We can work through an example, to illustrate how this layered architecture might work. We shall look at the example of an actor learning a script, both with dialogue and stage directions. We shall assume that the stage directions are much more explicit than they might usually be.

At the beginning there is the script, in written (printed) language form in a book. This is an object in the external world that the actor is bringing along to the stage. Let us also assume that the stage is empty, but the lights are on, and the actor goes to the middle of the stage, facing the front. Let us assume that the lights are on, so that the actor can read the book.

Process: the actor reads the script and acts out the part, in segments. He also memorizes the script and stage directions, all more or less simultaneously.

Process 1: the actor reads the script and understands it, both dialogue and stage-directions

'body functions' include holding the book, turning the pages, and appropriate eye movements to focus on the writing and scan (left-to-right and top to bottom for English)

'brain functions' in the visual cortex involve pattern recognition and feature extraction

'brain-ware functions', i.e., brain-language memory-stored instructions, involve letter and word recognition, as well as guiding the reading-scan of the eyes. Language recognition is another component, where the visual representation in printed sentences is switched to meaningful thought

'thought-ware functions', i.e., natural-language memory-stored instructions, involve following the implications of what is written to what can reasonably be assumed or inferred from context or other indications. For instance, goal-specified stage directions such as “walk to the centre of the stage” have to be translated into “turn toward the centre, start walking toward …, avoid obstacle …, stop when … is reached, turn toward …”.

Process 2: the actor acts out the part

'body functions' involve the walking motions as well as any hand or body gestures that are indicated.

'brain functions' involve the motor controls involved in walking, balancing and maintaining a posture, etc.

'brain-ware functions', i.e., the brain-language memory-stored instructions

'thought-ware functions', i.e., natural-language memory-stored instructions

Process 3: the actor speaks out the part

'body functions': The mouth, tongue etc. may be involved if some speech has to be delivered during the motion.

'brain functions' involve the speech controls for the vocal cords, throat, mouth, tongue, etc.

'brain-ware functions', i.e., the brain-language memory-stored instructions, involved in translating a 'thought-sentence' into a 'speech-sentence' along with appropriate intonation, projection, enunciation, etc.

'thought-ware functions', i.e., natural-language memory-stored instructions, involved in framing a 'though-sentence' along with the attitude to be conveyed, dialect to be used, etc.

Process 4: the actor pays attention to visual and auditory clues

'body functions': Eyes may be involved to get visual clues for orientation. Ears may be involved to synchronize movements with music or dialogue coming from other actors.

'brain functions' involve the visual and/or auditory cortex, etc.

'brain-ware functions', i.e., the brain-language memory-stored instructions, used to interpret the sights and sounds. Some filtering may be applied at this level.
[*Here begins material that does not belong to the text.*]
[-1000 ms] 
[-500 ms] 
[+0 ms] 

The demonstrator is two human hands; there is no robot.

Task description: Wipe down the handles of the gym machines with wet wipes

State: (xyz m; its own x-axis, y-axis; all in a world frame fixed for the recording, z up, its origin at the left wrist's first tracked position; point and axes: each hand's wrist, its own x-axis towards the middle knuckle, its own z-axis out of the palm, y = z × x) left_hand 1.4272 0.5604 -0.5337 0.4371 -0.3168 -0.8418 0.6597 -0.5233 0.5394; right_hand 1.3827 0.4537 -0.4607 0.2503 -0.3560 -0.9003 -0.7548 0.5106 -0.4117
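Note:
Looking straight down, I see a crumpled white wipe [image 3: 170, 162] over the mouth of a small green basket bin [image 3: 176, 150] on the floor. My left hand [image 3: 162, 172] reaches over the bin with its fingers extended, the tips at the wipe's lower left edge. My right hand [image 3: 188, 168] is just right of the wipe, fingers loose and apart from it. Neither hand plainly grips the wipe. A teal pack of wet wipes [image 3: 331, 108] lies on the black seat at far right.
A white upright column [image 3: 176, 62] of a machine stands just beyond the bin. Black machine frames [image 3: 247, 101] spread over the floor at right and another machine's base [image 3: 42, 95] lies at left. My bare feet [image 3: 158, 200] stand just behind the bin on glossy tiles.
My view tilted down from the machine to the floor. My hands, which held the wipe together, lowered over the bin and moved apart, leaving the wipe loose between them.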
'thought-ware functions', i.e., natural-language memory-stored instructions, involved in interpreting the clues for relevance. Unanticipated clues also have to be processed, some of which can change the context, such as if someone yells “Fire!”.

Process 4: the actor memorizes the script and stage directions

'body functions' are unlikely to be memorized directly, at least for a play.

'brain functions', outside of stored instructions, are unlikely to be memorized independently

'brain-ware functions', i.e., the brain-language memory-stored instructions, deal with basic capabilities such as language processing. They are unlikely to be changed for highly intentional and fairly short-term activity such as acting in a play.

'thought-ware functions', i.e., natural-language memory-stored instructions, are likely to provide the memory capacity for intentional activity such as pretending to be someone else, going through a fairly fixed sequence of behaviour in a fixed context, in a simulated reality shared during the performance.

How would it work: interactive game simulations

Interactive multi-player video-games played on PC's over the internet provide a good context in which to explore this theory. We can simulate the play-acting scenario described above. The players are at remote locations, but they share a virtual reality. The players are represented in this virtual reality, and can see other players.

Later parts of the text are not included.